| Task item |
Could you copy word for word only the lines between the one containing "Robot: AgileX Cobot" and the end of the listing below, both included, and leave out the pictures?
---*---
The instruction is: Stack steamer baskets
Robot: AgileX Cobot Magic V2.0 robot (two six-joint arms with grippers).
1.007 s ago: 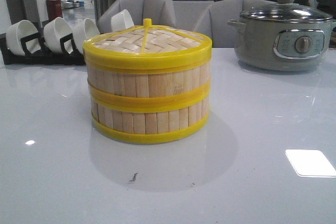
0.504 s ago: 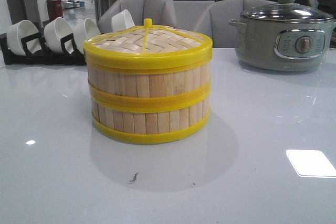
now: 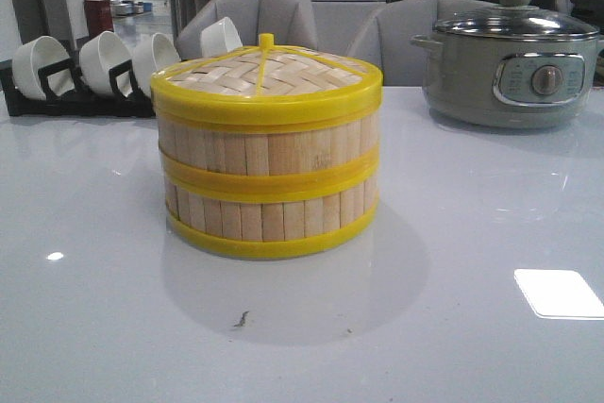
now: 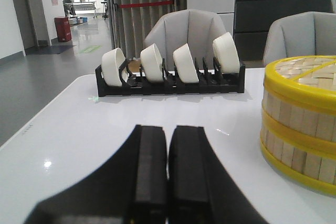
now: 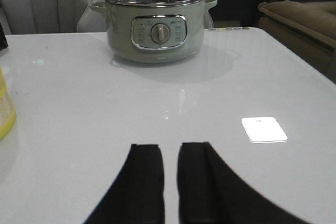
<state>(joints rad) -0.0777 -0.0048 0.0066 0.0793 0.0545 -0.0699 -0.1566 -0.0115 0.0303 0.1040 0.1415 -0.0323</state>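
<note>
You can't see either arm in the front view; only the wrist cams show them. Left gripper point(image 4: 167, 182): fingers pressed together, nothing between them, low over the table point(image 3: 472, 346). Right gripper point(image 5: 170, 182): a narrow gap between the fingers, nothing in it.

The steamer baskets point(image 3: 267, 191) sit stacked, one on the other, mid-table, with the woven lid point(image 3: 264, 77) seated on top. The lid hides the liners and whatever is inside, so you can't check the contents. In the left wrist view the stack is cut off at the frame edge; in the right wrist view only a yellow sliver of it shows.

The bowl rack point(image 3: 57, 82) is far left, partly hidden behind the stack in the front view; four white bowls stand in it. The grey pot point(image 3: 510, 68) is far right, well apart from the stack. There's a small dark mark point(image 3: 241, 319) on the table near the stack's front. You have open tabletop on the near side and to both sides of the stack. The table's left edge shows in the left wrist view, its right edge in the right wrist view.
</note>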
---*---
| Response to this task |
Robot: AgileX Cobot Magic V2.0 robot (two six-joint arms with grippers).
1.007 s ago: 
0.504 s ago: 
now: 
now: 
now: 
<state>(joints rad) -0.0777 -0.0048 0.0066 0.0793 0.0545 -0.0699 -0.1566 -0.0115 0.0303 0.1040 0.1415 -0.0323</state>
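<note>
You can't see either arm in the front view; only the wrist cams show them. Left gripper point(image 4: 167, 182): fingers pressed together, nothing between them, low over the table point(image 3: 472, 346). Right gripper point(image 5: 170, 182): a narrow gap between the fingers, nothing in it.

The steamer baskets point(image 3: 267, 191) sit stacked, one on the other, mid-table, with the woven lid point(image 3: 264, 77) seated on top. The lid hides the liners and whatever is inside, so you can't check the contents. In the left wrist view the stack is cut off at the frame edge; in the right wrist view only a yellow sliver of it shows.

The bowl rack point(image 3: 57, 82) is far left, partly hidden behind the stack in the front view; four white bowls stand in it. The grey pot point(image 3: 510, 68) is far right, well apart from the stack. There's a small dark mark point(image 3: 241, 319) on the table near the stack's front. You have open tabletop on the near side and to both sides of the stack. The table's left edge shows in the left wrist view, its right edge in the right wrist view.
</note>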

That's the full output for the exercise.